DATA EXCERPT:
□ □ □ □

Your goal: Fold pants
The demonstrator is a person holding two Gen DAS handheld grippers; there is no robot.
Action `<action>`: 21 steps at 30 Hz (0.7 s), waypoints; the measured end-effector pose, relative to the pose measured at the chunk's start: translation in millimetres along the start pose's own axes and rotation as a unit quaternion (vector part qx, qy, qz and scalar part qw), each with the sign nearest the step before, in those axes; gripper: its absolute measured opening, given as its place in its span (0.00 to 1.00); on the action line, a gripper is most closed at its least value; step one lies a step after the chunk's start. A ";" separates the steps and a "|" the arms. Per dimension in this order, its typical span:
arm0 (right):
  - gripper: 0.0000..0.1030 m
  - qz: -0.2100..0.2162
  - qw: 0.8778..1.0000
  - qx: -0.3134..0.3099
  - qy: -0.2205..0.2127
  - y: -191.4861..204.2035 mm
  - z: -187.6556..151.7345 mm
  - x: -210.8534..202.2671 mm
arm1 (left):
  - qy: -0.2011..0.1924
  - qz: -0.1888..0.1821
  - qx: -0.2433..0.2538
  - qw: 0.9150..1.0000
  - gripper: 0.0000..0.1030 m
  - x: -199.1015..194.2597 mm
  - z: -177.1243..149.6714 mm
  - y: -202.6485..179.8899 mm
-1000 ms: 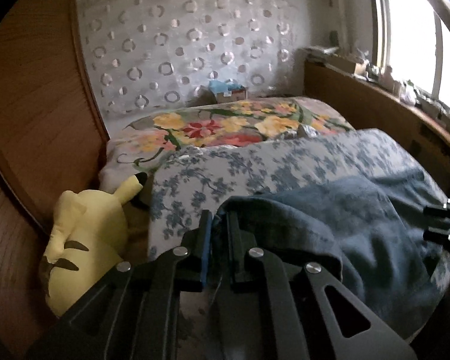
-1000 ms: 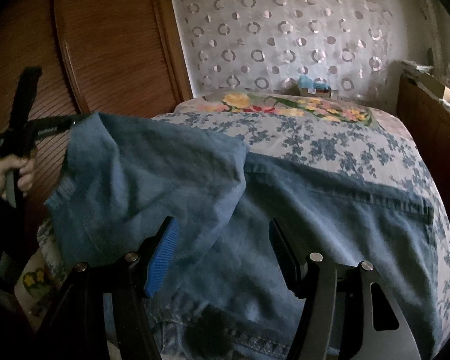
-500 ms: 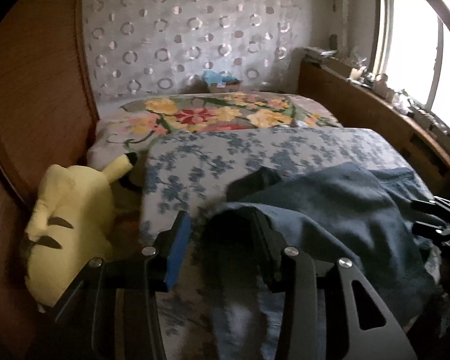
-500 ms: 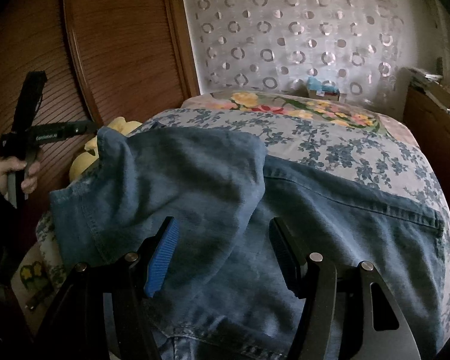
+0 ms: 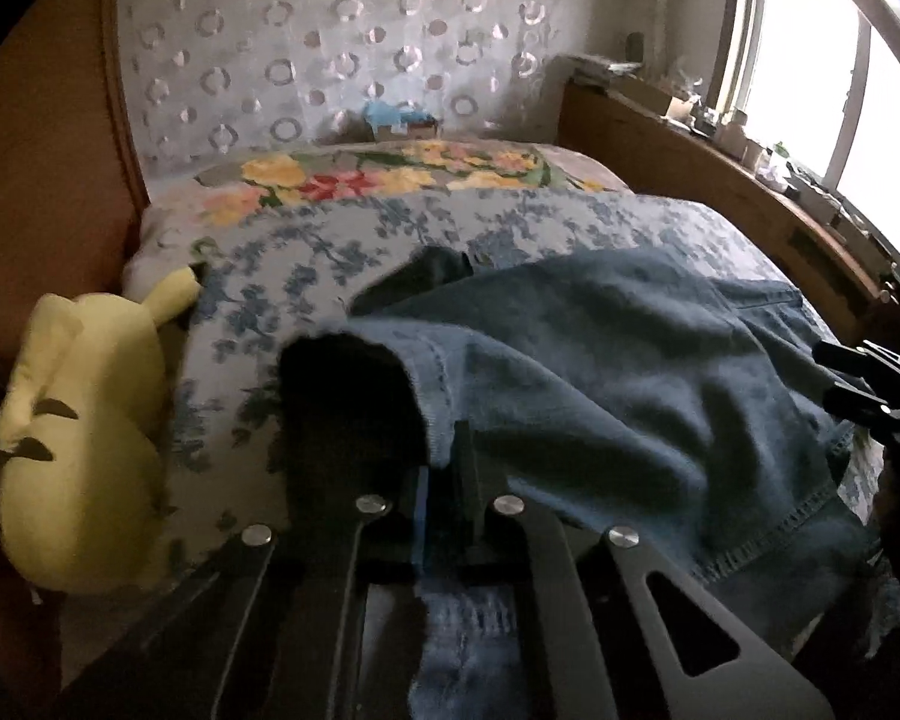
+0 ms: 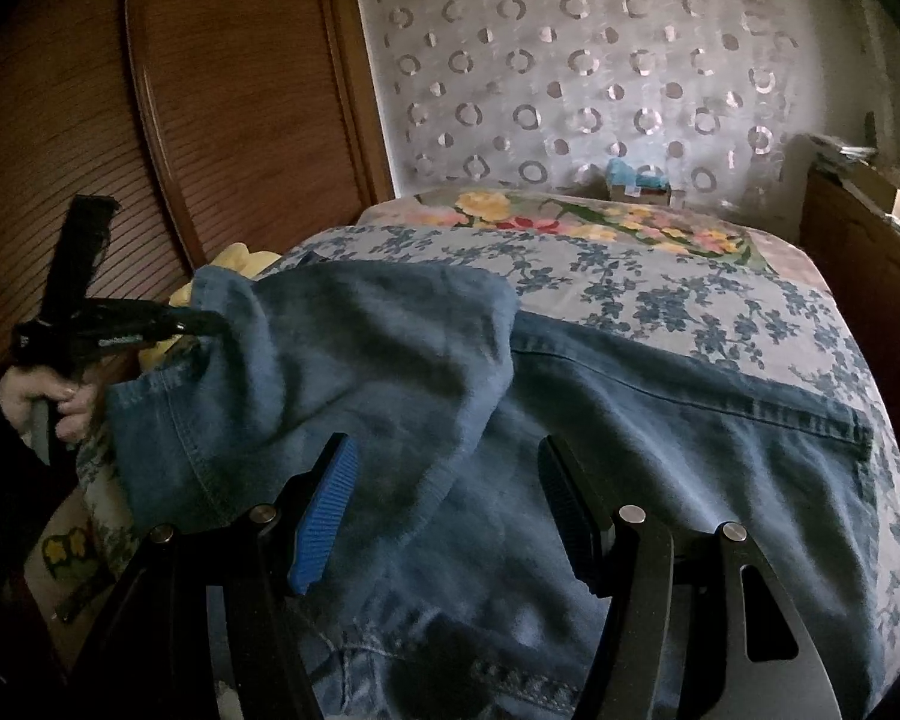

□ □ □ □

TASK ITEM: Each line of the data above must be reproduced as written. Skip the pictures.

YOUR SOLUTION:
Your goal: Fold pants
The demonstrator is a person holding two Gen DAS handheld grippers; there is no robot.
Action `<action>`: 21 steps at 30 Hz (0.7 s), waypoints; the measured end-effector pose, relative to the pose measured at the chunk's start: translation in millimetres along the start pose's own axes and rotation as a unit quaternion (vector part qx, qy, qz and scalar part qw), each with the sign nearest the step before, in those axes; gripper: its absolute measured opening, given as its place in its span (0.00 to 1.00); on the action line, a gripper is most closed at its least value; step one lies a step after the chunk's start. A ";" separates the steps and a "|" the arms. Per dimension in this order, its typical span:
arm0 (right):
  - gripper: 0.0000..0.1030 m
  - qz: -0.2100..0.2162
  - qw: 0.8778..1.0000
  - qx: -0.3134..0.3099
  - qy: -0.2205..0.2127
  - y: -191.4861..204.2035 mm
  - z: -187.6556..151.7345 mm
  - x: -210.8534..202.2671 mm
arm1 (left):
  - qy: -0.2011..0.1924
  - qz: -0.1888..0.1821
  - qx: -0.2433..0.2538
  - qw: 0.9150..1.0000
  - gripper: 0.0000..0.1030 m
  - x: -199.1015..194.2597 mm
  - z: -177.1243..149.6714 mm
  - y: -202.6485..179.8899 mm
-1000 ms: 
-1000 ms: 
-500 ms: 
-500 ms: 
+0 ms: 
+0 ms: 

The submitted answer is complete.